SetaPDF_Extractor_Strategy_WordGroup Extraction strategy for word groups

File: /SetaPDF v2/Extractor/Strategy/WordGroup.php

The result of this strategy is sorted from top-left to bottom-right.

Each group is represented by an instance of SetaPDF_Extractor_Result_Words.

This class allows you to receive a groups boundary through the getBounds() method.

Class hierarchy

Summary

Static Properties

$characters

static public string SetaPDF_Extractor_Strategy_WordGroup::$characters = '-‐−—‑²­'

Additional UTF-8 sequences that should be handled as word characters

In outdated PHP 5.2 version this property could be used to extend the character classes.
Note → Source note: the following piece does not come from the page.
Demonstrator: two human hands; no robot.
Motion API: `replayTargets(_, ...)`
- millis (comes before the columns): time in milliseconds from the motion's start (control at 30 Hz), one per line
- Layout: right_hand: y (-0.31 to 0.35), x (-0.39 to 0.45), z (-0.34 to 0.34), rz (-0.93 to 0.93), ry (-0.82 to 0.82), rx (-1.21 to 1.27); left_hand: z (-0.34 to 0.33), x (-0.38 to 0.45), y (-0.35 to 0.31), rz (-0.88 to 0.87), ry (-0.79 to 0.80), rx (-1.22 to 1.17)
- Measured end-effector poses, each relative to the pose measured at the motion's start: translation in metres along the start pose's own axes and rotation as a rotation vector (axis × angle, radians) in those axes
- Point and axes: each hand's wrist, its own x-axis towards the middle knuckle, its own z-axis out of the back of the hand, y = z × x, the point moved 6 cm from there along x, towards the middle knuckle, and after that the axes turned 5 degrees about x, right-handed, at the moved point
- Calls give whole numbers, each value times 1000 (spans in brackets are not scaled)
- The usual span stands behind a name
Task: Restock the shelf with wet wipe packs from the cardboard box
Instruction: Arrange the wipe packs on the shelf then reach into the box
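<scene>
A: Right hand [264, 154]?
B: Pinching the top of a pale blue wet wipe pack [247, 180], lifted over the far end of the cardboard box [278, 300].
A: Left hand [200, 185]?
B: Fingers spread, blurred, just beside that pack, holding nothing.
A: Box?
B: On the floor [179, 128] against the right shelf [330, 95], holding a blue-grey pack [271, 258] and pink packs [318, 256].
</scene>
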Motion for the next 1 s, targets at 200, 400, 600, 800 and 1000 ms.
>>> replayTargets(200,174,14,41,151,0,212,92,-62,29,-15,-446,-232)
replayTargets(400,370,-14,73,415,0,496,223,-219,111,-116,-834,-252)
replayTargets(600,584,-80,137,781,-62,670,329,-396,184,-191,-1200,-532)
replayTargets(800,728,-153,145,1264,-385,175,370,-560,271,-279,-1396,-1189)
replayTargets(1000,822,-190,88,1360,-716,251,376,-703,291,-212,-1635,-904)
"\x2D" 'HYPHEN-MINUS' (U+002D) "\xE2\x80\x90" 'HYPHEN' (U+2010) "\xE2\x88\x92" 'MINUS SIGN' (U+2212) "\xE2\x80\x94" 'EM DASH' (U+2014) "\xE2\x80\x91" 'NON-BREAKING HYPHEN' (U+2011) "\xC2\xB2" 'SUPERSCRIPT TWO' (U+00B2) "\xC2\xAD" 'SOFT HYPHEN' (U+00AD)


Properties

$_allowedFontSizeDifference

protected float|int SetaPDF_Extractor_Strategy_WordGroup::$_allowedFontSizeDifference = 3

The allowed height difference.

$_boundaryFilter

protected null|SetaPDF_Extractor_Filter_Rectangle SetaPDF_Extractor_Strategy_WordGroup::$_boundaryFilter

The boundary filter.

$_cleanStreamCallback

protected callable SetaPDF_Extractor_Strategy_WordGroup::$_cleanStreamCallback

A callback that is called before processing a stream.

$_contentParser

protected SetaPDF_Core_Parser_Content SetaPDF_Extractor_Strategy_WordGroup::$_contentParser

$_detailLevel

protected string SetaPDF_Extractor_Strategy_WordGroup::$_detailLevel = 'default'

The detail level.

$_filter

protected null|SetaPDF_Extractor_Filter_FilterInterface SetaPDF_Extractor_Strategy_WordGroup::$_filter

A filter.

$_graphicState

protected SetaPDF_Core_Canvas_GraphicState SetaPDF_Extractor_Strategy_WordGroup::$_graphicState

The graphic state instance.

$_hyphens

protected string SetaPDF_Extractor_Strategy_WordGroup::$_hyphens = '-'

These characters are used as hyphens in the dehyphen logic.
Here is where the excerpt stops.